• YOUR ASSIGNMENT: Once "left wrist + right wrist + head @" turns up in a line below, reproduce that line and those after it exactly, stopping after the line with "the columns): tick"; leave pictures out.

── PROVIDED DATA ──

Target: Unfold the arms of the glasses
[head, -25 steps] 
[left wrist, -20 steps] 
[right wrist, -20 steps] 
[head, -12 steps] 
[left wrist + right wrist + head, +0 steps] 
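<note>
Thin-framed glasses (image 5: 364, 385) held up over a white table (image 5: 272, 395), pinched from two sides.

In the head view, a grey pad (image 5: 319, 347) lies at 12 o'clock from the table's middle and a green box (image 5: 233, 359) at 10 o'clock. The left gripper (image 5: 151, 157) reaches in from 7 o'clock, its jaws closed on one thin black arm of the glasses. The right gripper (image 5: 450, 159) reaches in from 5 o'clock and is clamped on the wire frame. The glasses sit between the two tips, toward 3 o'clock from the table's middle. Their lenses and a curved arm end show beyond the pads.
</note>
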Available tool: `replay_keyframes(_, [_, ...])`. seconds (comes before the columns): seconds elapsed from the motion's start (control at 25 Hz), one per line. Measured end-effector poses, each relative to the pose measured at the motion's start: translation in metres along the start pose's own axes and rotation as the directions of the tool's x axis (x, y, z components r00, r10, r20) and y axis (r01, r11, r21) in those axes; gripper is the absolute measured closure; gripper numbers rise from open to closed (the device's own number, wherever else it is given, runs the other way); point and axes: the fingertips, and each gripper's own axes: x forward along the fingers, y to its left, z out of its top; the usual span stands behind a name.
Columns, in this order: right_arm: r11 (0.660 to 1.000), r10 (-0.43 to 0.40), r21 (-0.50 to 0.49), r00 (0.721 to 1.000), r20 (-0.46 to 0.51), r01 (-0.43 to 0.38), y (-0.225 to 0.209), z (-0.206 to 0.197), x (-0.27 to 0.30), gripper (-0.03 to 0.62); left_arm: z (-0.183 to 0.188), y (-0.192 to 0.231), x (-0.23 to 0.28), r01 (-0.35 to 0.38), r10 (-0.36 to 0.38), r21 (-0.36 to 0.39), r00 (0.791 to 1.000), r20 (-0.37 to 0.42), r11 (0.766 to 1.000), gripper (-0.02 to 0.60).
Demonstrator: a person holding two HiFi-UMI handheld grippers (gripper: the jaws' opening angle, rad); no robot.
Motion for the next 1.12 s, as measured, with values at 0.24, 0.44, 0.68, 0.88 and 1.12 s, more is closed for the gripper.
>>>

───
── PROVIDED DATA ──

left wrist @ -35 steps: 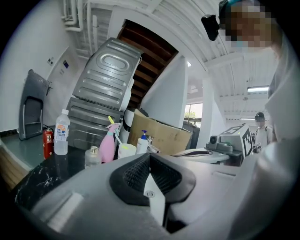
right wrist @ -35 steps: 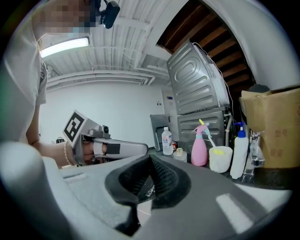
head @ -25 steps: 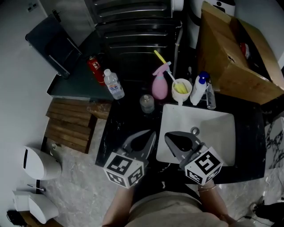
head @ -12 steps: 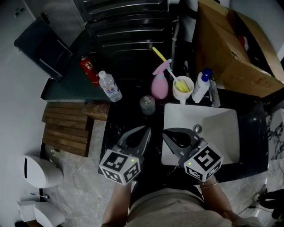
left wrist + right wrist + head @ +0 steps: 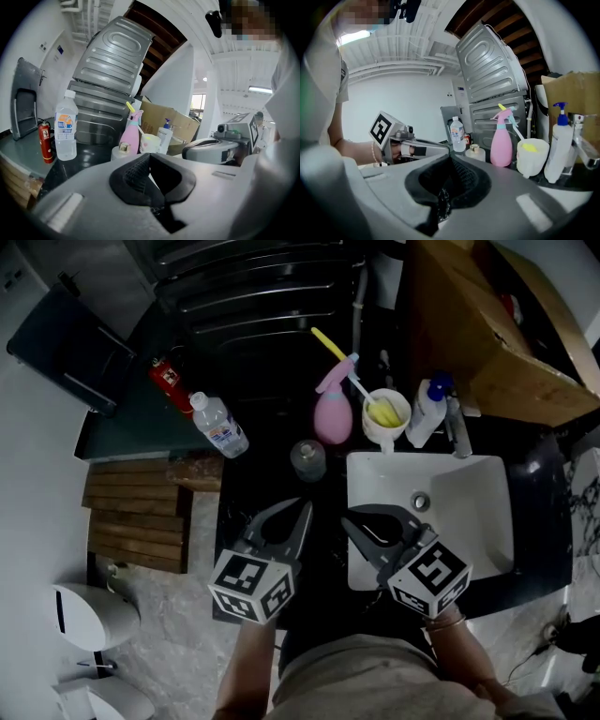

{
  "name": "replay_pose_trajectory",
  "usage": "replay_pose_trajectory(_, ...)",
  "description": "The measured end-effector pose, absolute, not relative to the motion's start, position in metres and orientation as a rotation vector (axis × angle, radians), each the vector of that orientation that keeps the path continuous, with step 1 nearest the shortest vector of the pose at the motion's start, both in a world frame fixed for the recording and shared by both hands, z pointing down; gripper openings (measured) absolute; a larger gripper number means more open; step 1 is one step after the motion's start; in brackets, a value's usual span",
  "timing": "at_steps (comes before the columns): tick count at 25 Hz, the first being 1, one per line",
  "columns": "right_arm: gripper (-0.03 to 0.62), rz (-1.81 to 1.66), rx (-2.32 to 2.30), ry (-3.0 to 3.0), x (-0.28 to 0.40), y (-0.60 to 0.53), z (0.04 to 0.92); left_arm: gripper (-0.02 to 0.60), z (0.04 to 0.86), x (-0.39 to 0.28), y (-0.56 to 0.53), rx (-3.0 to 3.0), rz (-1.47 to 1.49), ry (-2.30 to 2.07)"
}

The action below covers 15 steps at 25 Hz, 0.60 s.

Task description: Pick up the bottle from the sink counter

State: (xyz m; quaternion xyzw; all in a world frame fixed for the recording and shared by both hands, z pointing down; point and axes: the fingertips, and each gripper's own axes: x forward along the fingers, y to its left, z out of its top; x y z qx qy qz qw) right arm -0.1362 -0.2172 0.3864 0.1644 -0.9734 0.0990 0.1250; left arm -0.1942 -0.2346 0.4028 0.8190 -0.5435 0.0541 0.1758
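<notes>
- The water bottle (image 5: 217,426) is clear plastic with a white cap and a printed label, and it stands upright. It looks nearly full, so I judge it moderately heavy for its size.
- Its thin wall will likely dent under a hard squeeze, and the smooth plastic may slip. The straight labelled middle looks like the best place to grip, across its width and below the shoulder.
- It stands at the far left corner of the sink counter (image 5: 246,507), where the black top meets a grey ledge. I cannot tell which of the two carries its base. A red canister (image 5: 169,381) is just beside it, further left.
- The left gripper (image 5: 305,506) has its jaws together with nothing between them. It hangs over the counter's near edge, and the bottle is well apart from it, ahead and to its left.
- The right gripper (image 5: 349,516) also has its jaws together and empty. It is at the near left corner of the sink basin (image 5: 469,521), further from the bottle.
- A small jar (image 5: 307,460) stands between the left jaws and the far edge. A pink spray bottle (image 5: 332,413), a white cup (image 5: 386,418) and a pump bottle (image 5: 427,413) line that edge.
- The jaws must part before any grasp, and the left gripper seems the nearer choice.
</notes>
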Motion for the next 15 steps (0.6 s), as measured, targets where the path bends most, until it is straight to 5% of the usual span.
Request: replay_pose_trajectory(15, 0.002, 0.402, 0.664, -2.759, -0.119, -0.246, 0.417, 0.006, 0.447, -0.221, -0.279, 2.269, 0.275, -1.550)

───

• RESPONSE TO THE TASK:
left wrist + right wrist + head @ +0 steps: 

{
  "name": "replay_pose_trajectory",
  "usage": "replay_pose_trajectory(_, ...)",
  "description": "The measured end-effector pose, absolute, not relative to the motion's start, position in metres and orientation as a rotation vector (axis × angle, radians), each the vector of that orientation that keeps the path continuous, with step 1 nearest the shortest vector of the pose at the motion's start, both in a world frame fixed for the recording and shared by both hands, z pointing down; gripper openings (measured) absolute; a larger gripper number means more open; step 1 is one step after the motion's start; in brackets, a value's usual span",
  "timing": "at_steps (comes before the columns): tick count at 25 Hz, the first being 1, one per line",

A complete answer has now been given.